▸ INFORMATION SHOWN:
--

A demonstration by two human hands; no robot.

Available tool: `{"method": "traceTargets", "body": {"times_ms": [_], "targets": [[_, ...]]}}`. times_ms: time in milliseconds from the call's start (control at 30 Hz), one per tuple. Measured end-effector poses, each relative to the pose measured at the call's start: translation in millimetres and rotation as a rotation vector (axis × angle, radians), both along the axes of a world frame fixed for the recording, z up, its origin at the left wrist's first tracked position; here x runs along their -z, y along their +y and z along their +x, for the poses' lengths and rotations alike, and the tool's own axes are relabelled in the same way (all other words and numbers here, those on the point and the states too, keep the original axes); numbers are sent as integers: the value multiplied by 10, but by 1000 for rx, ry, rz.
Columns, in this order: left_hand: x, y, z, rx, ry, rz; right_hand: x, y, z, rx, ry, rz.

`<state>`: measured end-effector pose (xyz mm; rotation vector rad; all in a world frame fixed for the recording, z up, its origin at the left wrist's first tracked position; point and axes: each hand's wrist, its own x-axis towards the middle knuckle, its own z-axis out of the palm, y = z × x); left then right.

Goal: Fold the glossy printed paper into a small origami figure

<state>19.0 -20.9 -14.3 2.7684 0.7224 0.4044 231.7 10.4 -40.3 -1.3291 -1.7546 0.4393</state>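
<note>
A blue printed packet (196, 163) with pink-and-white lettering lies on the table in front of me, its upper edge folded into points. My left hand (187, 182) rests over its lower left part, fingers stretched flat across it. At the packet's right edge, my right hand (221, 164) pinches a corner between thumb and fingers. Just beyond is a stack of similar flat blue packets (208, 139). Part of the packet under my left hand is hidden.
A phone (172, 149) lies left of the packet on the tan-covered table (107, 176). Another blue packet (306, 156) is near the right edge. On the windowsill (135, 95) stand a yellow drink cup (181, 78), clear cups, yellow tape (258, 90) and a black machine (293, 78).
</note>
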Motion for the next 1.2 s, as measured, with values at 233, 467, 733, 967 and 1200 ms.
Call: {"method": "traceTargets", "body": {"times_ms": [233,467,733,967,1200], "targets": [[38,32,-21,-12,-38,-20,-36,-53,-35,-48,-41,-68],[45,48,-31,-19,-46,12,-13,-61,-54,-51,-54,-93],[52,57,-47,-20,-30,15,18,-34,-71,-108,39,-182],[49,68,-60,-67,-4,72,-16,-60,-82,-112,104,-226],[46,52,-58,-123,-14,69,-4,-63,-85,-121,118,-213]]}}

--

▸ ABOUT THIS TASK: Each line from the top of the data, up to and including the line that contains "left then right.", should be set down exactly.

▸ EXERCISE OUTPUT:
A demonstration by two human hands; no robot.

Available tool: `{"method": "traceTargets", "body": {"times_ms": [_], "targets": [[_, ...]]}}`. times_ms: time in milliseconds from the call's start (control at 30 Hz), one per tuple. Measured end-effector poses, each relative to the pose measured at the call's start: translation in millimetres and rotation as a rotation vector (axis × angle, radians), both along the axes of a world frame fixed for the recording, z up, its origin at the left wrist's first tracked position; here x runs along their -z, y along their +y and z along their +x, for the poses' lengths and rotations alike, and the tool's own axes are relabelled in the same way (all other words and numbers here, those on the point and the states too, keep the original axes); numbers are sent as integers: the value multiplied by 10, but by 1000 for rx, ry, rz.
Columns, in this order: left_hand: x, y, z, rx, ry, rz; right_hand: x, y, z, rx, ry, rz.

`<state>`: measured end-effector pose (xyz mm; rotation vector rad; all in a world frame fixed for the recording, z up, its origin at the left wrist's first tracked position; point and axes: each hand's wrist, its own x-axis towards the middle knuckle, its own z-axis out of the palm, y = z × x); left then right.

Work on this exercise is complete.